The Proprietor is under some obligation to pay compensation at end of tenancy for Bathroom and Office on ground floor. The Hotel-keeper has right of Salmon fishing in Loch Garbhet Beg.  He also has fishing in a large number of Lochs including Loch Garbhet Mor, Skerracha and Cullick.  The exclusive right to the Hotel-keeper to fish Lochs Garbhet Beg and Garbhet Mor will cease if this lot is sold.  There will be a joint right in Purchaser or their tenants to fish these Lochs.  The best fishing in this district is in the months of July, August and September. There is capital Sea fishing in Loch Inchard. A purchaser will take at valuation in the usual way the Furniture and moveables in and about Kinlochbervie Lodge, and the Net fishing and Keeper’s effects. The use of the Pier and Shed at Badcall, Laxford is reserved.” 

 

The walled park across the road from the present police station and house formed part of the hotel grounds.

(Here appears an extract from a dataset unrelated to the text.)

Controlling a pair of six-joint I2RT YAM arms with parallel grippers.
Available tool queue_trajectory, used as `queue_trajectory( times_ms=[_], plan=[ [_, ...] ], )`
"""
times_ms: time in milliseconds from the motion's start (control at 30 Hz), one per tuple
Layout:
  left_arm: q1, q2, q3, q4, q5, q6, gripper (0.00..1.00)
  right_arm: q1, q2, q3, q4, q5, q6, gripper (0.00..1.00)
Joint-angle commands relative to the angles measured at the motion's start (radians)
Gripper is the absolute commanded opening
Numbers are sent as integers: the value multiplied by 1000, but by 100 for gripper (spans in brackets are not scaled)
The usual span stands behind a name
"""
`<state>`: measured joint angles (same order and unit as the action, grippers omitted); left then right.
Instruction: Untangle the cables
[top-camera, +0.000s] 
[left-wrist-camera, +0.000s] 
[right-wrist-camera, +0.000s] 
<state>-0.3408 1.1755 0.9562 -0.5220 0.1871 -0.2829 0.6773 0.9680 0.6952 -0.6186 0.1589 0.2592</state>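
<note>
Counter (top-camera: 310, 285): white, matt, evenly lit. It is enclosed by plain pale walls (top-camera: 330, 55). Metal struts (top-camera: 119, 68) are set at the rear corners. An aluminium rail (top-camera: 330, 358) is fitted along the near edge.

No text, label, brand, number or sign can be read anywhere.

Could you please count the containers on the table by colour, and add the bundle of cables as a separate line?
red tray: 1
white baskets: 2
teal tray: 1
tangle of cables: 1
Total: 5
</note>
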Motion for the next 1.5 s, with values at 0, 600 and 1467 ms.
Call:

Sometime before the First World War it appears that the hotel went on fire and was largely destroyed.  The central core was renovated and it became the police house, police station and council meeting rooms.  Electricity bills today still come addressed to ‘Police Station and Council Meeting Rooms’.  Davie has also been told that the dentist used the office and cell as a surgery many years ago

A new Rhiconich Hotel was then built to the south of its former site.  Like its predecessor, it too has been extended and refurbished a number of times.  It is also noteworthy that lengths of railway line were used as roof supports when the public bar of the current Rhiconich Hotel was built.  Davie thinks they came from an abortive attempt to build a railway from Kinlochbervie to the east coast, some remnants of which can still be seen at Achriesgill.

 

Prior to the acquisition of the damaged hotel, the original Rhiconich police station was the small white cottage with green paintwork on the other side of the river from the present police station and house.  It subsequently functioned for a time as a post office.

 

The old maps on the NLS website are worth a look.  There is one in which Loch Inchard is named ‘Loch Gareroin’ and Achlyness is called ‘Caroo Garroo’! there is a reference to ‘Sandwit Beg’ which appeared to be a hamlet on the landward side of Achriesgill, from which a track led on to ‘Sandwit’.”